Example

How do you perform an LU factorization of the matrix

$$A = \begin{bmatrix} 0 & 1 & 1 \\ 1 & 1 & 1\\ -1 & 1 & -1 \end{bmatrix}?$$

If we perform the row operation $R_1 \leftrightarrow R_2$ first

$$A_1 = \begin{bmatrix} 1 & 1 & 1 \\ 0 & 1 & 1\\ -1 & 1 & -1 \end{bmatrix}$$

$$A_1 = \begin{bmatrix} 1 & 1 & 1 \\ 0 & 1 & 1\\ -1 & 1 & -1 \end{bmatrix} = \begin{bmatrix} 1 & 0 & 0 \\ 0 & 1 & 0\\ 0 & 0 & 1 \end{bmatrix}\begin{bmatrix} 1 & 1 & 1 \\ 0 & 1 & 1\\ -1 & 1 & -1 \end{bmatrix}$$ $$R_3 + R_1 \to R_3$$ $$= \begin{bmatrix} 1 & 0 & 0 \\ 0 & 1 & 0\\ -1 & 0 & 1 \end{bmatrix}\begin{bmatrix} 1 & 1 & 1 \\ 0 & 1 & 1\\ 0 & 2 & 0 \end{bmatrix}$$

Let's not do any more row operations:

$$A_1 =\begin{bmatrix} 1 & 0 & 0 \\ 0 & 1 & 0\\ -1 & 0 & 1 \end{bmatrix}\begin{bmatrix} 1 & 1 & 1 \\ 0 & 1 & 1\\ 0 & 2 & 0 \end{bmatrix}$$ $$R_3 - 2 R_2 \to R_3$$ $$A_1 =\begin{bmatrix} 1 & 0 & 0 \\ 0 & 1 & 0\\ -1 & 2 & 1 \end{bmatrix}\begin{bmatrix} 1 & 1 & 1 \\ 0 & 1 & 1\\ 0 & 0 & -2 \end{bmatrix}$$

But, if we want to factorize $A$, how is $A_1$ related to $A$? It follows that all row operations are linear operations:

If you do a row operation on a vector $v = \alpha v_1 + \beta v_2$ to get a vector $\hat v$ it is the same as doing the row operation on $v_1$ and $v_2$ to get $\hat v_1$ and $\hat v_2$, respectively, and then $\hat v = \alpha \hat v_1 + \beta \hat v_2$.
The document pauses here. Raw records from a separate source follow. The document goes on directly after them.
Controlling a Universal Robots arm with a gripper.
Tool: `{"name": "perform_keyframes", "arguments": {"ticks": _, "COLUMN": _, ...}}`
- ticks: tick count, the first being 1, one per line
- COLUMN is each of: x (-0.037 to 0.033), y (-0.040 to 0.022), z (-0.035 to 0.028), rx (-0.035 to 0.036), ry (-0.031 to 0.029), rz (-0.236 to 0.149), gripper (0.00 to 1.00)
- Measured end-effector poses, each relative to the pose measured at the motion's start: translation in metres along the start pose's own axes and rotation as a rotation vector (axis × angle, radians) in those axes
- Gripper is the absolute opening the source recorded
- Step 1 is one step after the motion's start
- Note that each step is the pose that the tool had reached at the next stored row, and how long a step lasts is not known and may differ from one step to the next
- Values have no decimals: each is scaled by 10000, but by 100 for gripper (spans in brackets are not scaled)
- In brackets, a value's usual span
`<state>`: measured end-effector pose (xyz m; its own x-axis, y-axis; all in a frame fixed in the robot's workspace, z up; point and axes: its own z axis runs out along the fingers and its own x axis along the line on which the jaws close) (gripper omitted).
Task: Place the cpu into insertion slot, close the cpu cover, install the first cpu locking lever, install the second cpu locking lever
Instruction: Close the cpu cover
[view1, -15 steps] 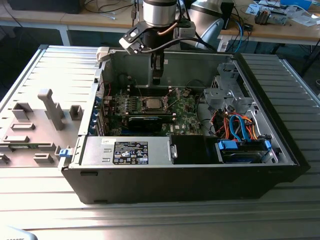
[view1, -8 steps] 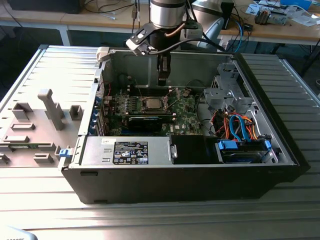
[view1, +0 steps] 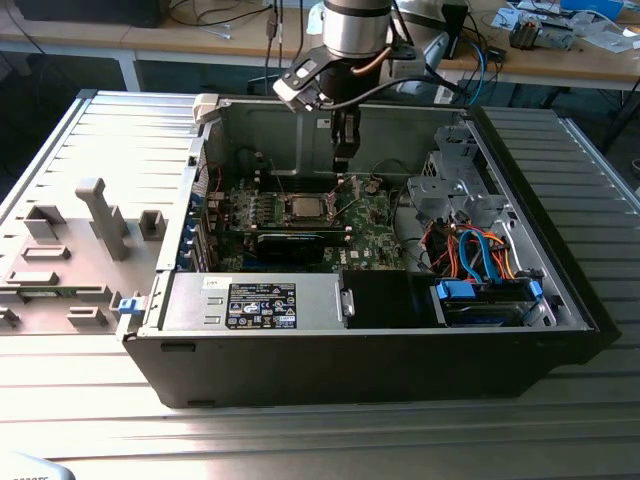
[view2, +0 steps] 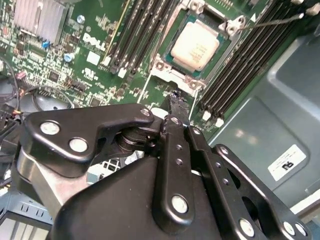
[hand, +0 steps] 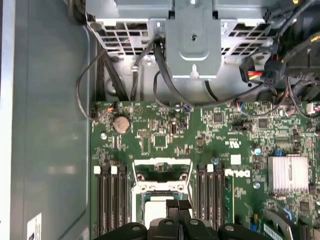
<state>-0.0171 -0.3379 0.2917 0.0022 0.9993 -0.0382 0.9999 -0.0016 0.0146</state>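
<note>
Ribbed metal counter is occupied by an open computer case; the cpu is seated in the insertion slot, the claw held just beside it, closed on nothing.

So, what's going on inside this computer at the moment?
A robot arm is working inside an open computer case. Its tool is shut and hangs close over the green motherboard, right at the edge of the insertion slot. The cpu already lies in the slot. A thin wire lever sticks out to one side of the slot and does not look latched.
</note>
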Motion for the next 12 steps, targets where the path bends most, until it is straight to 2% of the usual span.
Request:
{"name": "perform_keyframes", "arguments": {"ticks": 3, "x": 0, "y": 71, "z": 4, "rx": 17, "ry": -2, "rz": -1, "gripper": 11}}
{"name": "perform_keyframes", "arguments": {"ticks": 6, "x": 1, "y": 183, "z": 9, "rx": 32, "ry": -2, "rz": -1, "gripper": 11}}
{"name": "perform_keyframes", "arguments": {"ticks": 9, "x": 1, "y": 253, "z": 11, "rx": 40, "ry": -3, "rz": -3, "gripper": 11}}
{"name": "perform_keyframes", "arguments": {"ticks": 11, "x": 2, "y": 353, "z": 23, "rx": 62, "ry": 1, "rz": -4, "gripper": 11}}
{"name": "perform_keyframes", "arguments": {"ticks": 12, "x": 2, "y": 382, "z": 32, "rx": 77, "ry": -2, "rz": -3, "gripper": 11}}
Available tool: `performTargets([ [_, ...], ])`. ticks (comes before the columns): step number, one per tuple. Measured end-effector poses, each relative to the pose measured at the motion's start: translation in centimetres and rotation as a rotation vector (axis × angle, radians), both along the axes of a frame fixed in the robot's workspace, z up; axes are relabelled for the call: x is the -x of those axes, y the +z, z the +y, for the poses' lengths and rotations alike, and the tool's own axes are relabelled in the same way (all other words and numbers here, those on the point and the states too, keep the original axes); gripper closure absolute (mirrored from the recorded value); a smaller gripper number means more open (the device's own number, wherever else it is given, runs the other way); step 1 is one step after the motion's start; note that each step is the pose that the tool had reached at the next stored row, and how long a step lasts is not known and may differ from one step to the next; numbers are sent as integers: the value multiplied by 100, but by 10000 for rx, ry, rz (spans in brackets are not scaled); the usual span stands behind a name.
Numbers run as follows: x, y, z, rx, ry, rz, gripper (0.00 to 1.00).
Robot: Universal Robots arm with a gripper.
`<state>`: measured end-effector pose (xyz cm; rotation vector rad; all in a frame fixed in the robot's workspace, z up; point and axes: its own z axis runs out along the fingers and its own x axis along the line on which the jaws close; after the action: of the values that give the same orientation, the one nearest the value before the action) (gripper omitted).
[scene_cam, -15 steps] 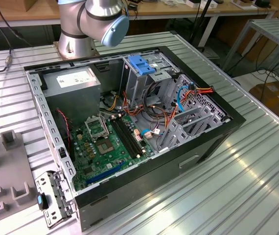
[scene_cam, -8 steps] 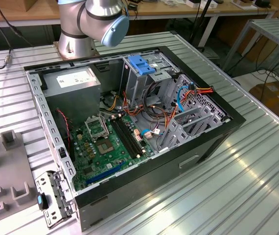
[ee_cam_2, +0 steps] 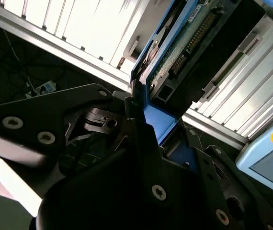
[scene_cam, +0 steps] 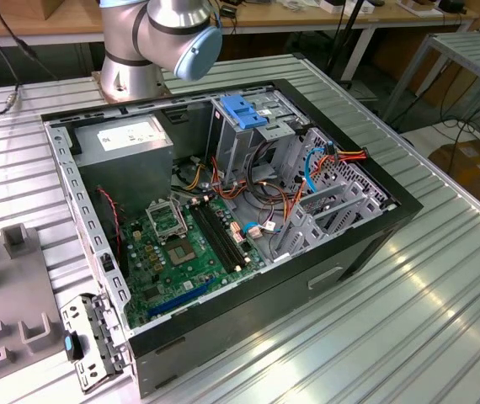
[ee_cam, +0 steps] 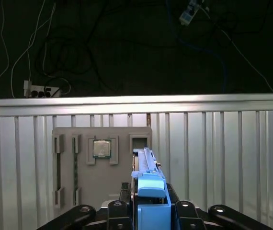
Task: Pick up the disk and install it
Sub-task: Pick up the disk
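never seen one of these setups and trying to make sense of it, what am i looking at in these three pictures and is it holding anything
This is a robot arm standing on a ribbed metal table. The exterior view comes from a camera off the arm. It shows an open computer case lying on the table, with its green board exposed. The two wrist views come from cameras that ride on the arm near its tool, the part that grasps. In both wrist views the tool is closed on the disk, a flat hard drive with blue rails along its edges. Beyond it, the first wrist view shows a grey tray on the table with a square chip seated in it.
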<state>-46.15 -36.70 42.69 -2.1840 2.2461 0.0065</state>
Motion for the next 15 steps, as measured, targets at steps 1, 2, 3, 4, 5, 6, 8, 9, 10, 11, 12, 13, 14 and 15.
performTargets([
  [1, 0, 25, 0, -1, 0, -1, 63],
  [2, 0, 43, 0, -1, 0, -2, 63],
  [3, 0, 71, 0, 0, 0, -1, 63],
  [4, 0, 90, 0, 0, 0, 0, 63],
  [5, 0, 121, 0, -1, 0, -1, 63],
  [6, 0, 164, 0, -1, 0, -1, 63],
  [8, 0, 232, 0, 0, 0, -1, 63],
  [9, 0, 249, 0, 0, -1, 0, 63],
  [10, 0, 267, 0, -1, 0, -1, 63],
  [11, 0, 282, 0, 0, 0, 0, 63],
  [12, 0, 282, 0, -1, 0, -2, 63],
  [13, 0, 283, 0, -1, 0, -1, 63],
  [14, 0, 284, 0, -1, 0, -1, 63],
  [15, 0, 284, 0, -1, 0, -1, 63],
])
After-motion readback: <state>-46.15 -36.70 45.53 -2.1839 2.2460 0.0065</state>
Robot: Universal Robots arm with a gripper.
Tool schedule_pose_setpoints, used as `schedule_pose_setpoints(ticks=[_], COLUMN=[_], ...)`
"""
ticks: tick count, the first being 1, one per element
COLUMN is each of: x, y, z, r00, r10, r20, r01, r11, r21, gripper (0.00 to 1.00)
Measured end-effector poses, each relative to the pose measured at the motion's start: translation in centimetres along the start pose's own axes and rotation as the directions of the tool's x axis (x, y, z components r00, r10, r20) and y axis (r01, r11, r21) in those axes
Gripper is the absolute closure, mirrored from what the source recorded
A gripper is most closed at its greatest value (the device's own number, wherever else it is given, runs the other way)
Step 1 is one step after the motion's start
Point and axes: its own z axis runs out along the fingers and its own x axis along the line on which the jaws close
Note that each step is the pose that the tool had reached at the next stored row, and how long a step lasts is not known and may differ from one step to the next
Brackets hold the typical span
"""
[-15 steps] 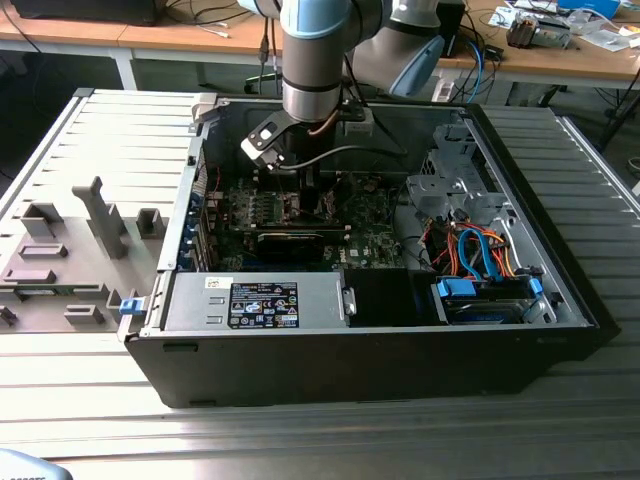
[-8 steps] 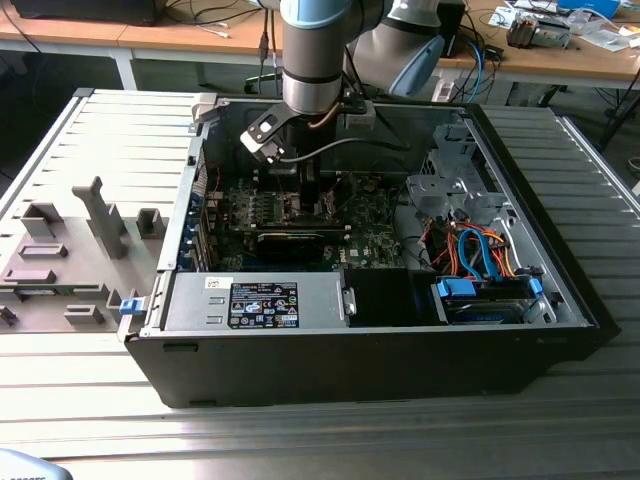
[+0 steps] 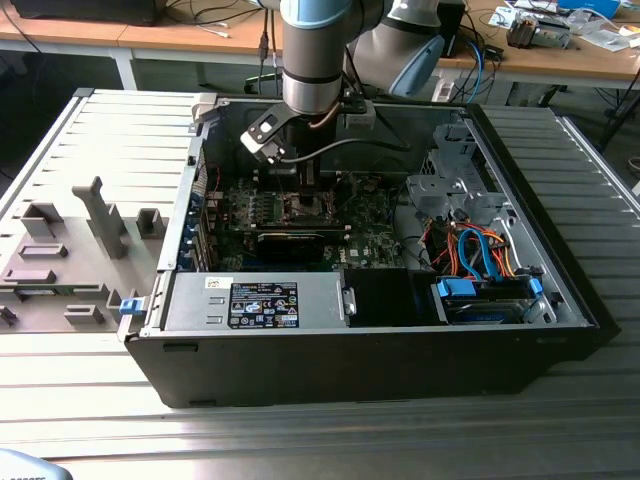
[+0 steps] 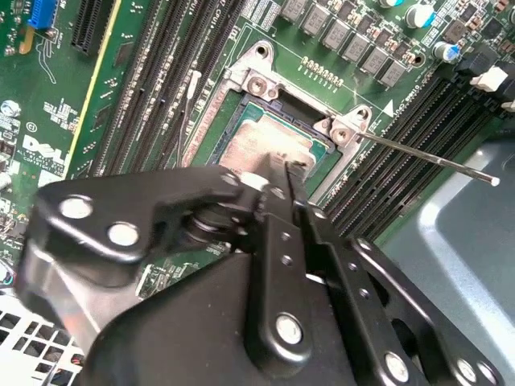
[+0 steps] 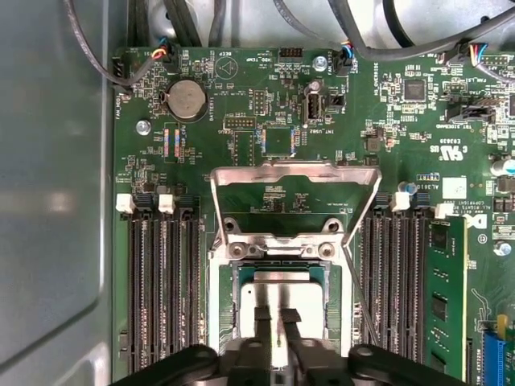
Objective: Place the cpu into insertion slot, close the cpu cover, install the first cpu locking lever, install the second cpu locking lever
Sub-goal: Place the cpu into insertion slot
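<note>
The cpu (image 5: 282,288) lies flat in the insertion slot (image 5: 220,310) on the green board, its pale face also seen in the second wrist view (image 4: 269,141) inside the slot's metal rim (image 4: 241,121). The cpu cover (image 5: 294,171) stands swung up at the slot's far side. My gripper (image 5: 276,315) hovers just over the cpu's near half with its two dark fingers (image 5: 261,322) almost together, nothing seen between them. In the second wrist view the gripper (image 4: 283,167) tips sit right above the chip. A thin locking lever (image 4: 426,159) sticks out free beside the slot.
The board sits inside an open black computer case (image 3: 370,350), and my gripper (image 3: 303,185) reaches down into it. Memory slots (image 5: 165,281) flank the socket, with a memory stick (image 5: 444,297) to one side. Cables (image 3: 480,250) and a drive cage lie at the exterior view's right.
</note>
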Motion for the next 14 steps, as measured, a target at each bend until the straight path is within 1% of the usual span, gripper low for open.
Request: schedule_pose_setpoints(ticks=[1, 8, 14], x=[0.00, 0.00, -0.01], y=[0.00, 0.03, 0.15], z=[0.00, -0.13, -0.47], r00=[1.0000, 1.0000, 1.0000], r10=[-0.001, -0.004, -0.004], r20=[-0.0005, -0.0008, -0.0009], r01=[0.001, 0.004, 0.004], r11=[1.0000, 1.0000, 1.0000], r21=[-0.0001, 0.0000, 0.0006], gripper=[0.89, 0.89, 0.89])
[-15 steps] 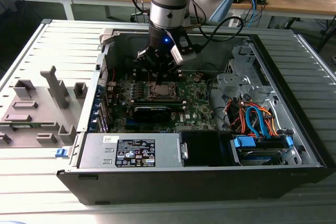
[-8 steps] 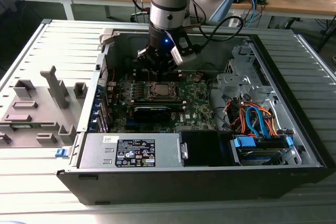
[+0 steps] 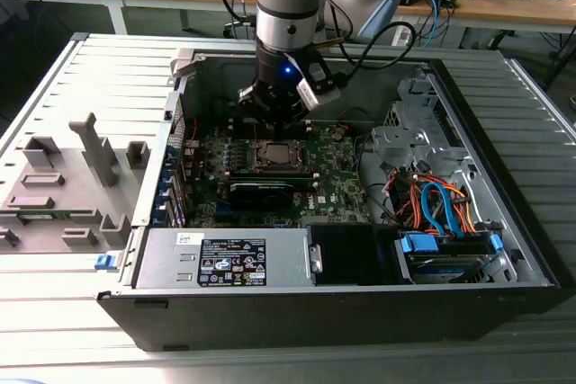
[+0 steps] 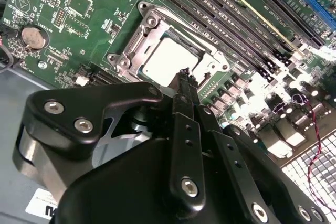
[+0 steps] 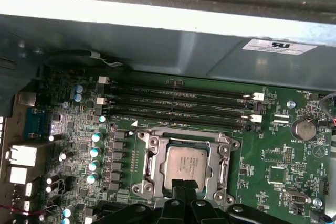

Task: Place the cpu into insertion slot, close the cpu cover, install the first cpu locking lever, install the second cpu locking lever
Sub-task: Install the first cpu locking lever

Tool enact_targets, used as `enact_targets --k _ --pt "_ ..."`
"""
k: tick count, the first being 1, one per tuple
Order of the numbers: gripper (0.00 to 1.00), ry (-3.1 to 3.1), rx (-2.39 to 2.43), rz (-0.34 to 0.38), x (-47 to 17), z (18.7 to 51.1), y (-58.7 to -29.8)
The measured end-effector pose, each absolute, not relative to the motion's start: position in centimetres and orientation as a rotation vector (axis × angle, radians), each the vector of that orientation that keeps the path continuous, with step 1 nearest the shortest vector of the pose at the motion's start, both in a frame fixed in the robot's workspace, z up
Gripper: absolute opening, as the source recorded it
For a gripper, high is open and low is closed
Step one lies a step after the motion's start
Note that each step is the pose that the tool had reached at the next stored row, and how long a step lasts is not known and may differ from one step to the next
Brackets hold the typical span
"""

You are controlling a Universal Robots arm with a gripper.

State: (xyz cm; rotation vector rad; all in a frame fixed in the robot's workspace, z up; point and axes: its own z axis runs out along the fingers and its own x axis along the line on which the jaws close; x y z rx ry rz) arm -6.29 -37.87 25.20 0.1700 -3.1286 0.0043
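Note:
The cpu (image 5: 186, 162) (image 4: 167, 59) (image 3: 273, 156) lies flat in the insertion slot (image 5: 227, 165) of the green motherboard, its dull silver top facing up. The cpu cover (image 5: 181, 139) (image 4: 137, 43), a silver frame, lies down around the chip. My gripper (image 5: 184, 184) (image 4: 184, 74) (image 3: 274, 125) hangs just above the socket's edge. Its black fingers (image 4: 187, 129) are pressed together with nothing between them, and the tips point at the rim of the chip.
Long black memory slots (image 5: 178, 103) run beside the socket, and a coin battery (image 5: 303, 128) sits on the board. A black card (image 3: 261, 191), a grey power supply (image 3: 225, 263) and bundled cables (image 3: 441, 204) fill the case. A grey fixture (image 3: 63, 186) stands outside on the exterior view's left.

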Motion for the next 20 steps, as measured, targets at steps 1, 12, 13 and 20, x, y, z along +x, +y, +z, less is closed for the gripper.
enact_targets --k 1,12,13,20 --pt "0.11 -3.129 0.17 0.004 -6.3 25.4 -37.9" --pt "0.11 -3.133 0.168 0.005 -8.2 25.7 -37.9" --pt "0.11 -3.134 0.168 0.005 -8.5 25.7 -37.9" --pt "0.11 -3.137 0.166 0.005 -11.0 25.7 -37.7"
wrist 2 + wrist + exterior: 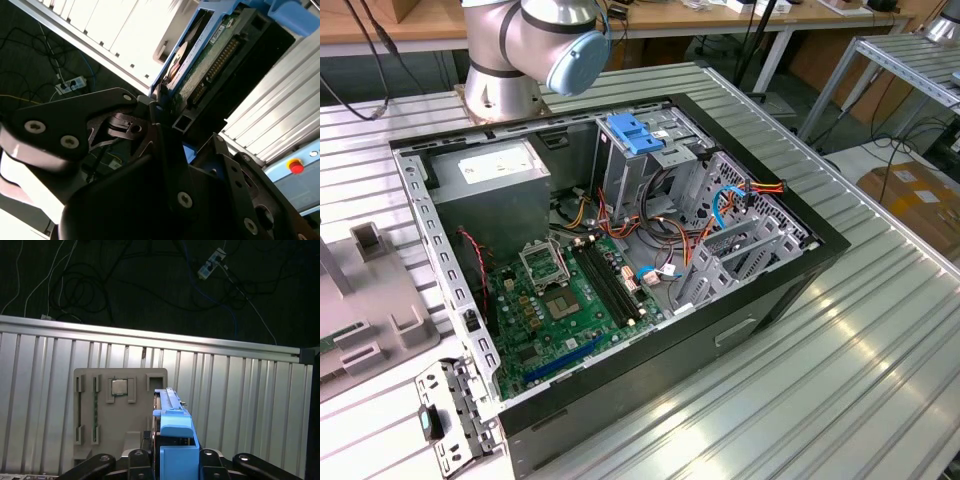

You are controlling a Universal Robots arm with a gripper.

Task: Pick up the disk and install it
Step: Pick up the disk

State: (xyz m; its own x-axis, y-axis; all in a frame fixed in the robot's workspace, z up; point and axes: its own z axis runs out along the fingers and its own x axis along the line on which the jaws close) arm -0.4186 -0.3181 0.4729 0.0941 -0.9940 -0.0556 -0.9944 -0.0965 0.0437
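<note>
I'm standing by the counter (840, 390), and the first job looks done to me: the gripper (167, 117) has the disk (207, 57). In the second wrist view the dark fingers (100, 112) pinch one end of the disk, and the rest of it sticks out past them. I can see its green board side and the blue rail along its edge. In the first wrist view I look along the thin edge of the disk, with its blue rail on top and the fingers on both sides of it. Past the disk, lower down, is a grey holder (95, 440) with a small square chip (118, 386) in it, lying on the ribbed counter. So I think the disk is up in the air, off the counter, and close to that holder. The second job is not done. The open computer case (760, 320) lies on its side on the counter. Inside it are the green main board (560, 310), the big grey power box (490, 185), a bunch of coloured wires (670, 240) and the metal cages (740, 240) for drives. A light-blue latch bracket (632, 133) sits on top of one cage. The disk has to go into that case, and right now it is held away from it.
</note>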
This is important because it implies that all row operations have a matrix representation. We've already found the matrix $L$ for $R_m + \alpha R_p \to R_m$ for $m > p$:

$$L = (l_{ij}), \quad l_{ij} = \begin{cases} 1, & i =j\\ \alpha,& j = m, ~~ i = p,\\ 0, & \text{otherwise}.\end{cases}, ~~\quad L^{-1} = (l'_{ij}), \quad l'_{ij} = \begin{cases} 1, & i =j\\ -\alpha,& j = m, ~~ i = p,\\ 0, & \text{otherwise}.\end{cases}$$

The matrix for $R_1 \leftrightarrow R_2$

To find the matrix representation for a (linear) transformation, you apply the transformation to each of the standard (basis) unit vectors:

$$\begin{bmatrix} 1 \\ 0 \\ 0 \end{bmatrix} \to \begin{bmatrix} 0 \\ 1 \\ 0 \end{bmatrix}$$ $$\begin{bmatrix} 0 \\ 1 \\ 0 \end{bmatrix} \to \begin{bmatrix} 1 \\ 0 \\ 0 \end{bmatrix}$$ $$\begin{bmatrix} 0 \\ 0 \\ 1 \end{bmatrix} \to \begin{bmatrix} 0 \\ 0 \\ 1 \end{bmatrix}$$

We assemble the resulting columns into a matrix. The $R_1 \leftrightarrow R_2$ matrix is

$$P = \begin{bmatrix} 0 & 1 & 0 \\ 1 & 0 & 0 \\ 0 & 0 & 1 \end{bmatrix}$$

This is called a simple permutation matrix because it corresponds to ONE row interchange. Another way of constructing the matrix associated with a row operation is:

To construct the matrix associated with a row operation, apply that row operation to the identity matrix.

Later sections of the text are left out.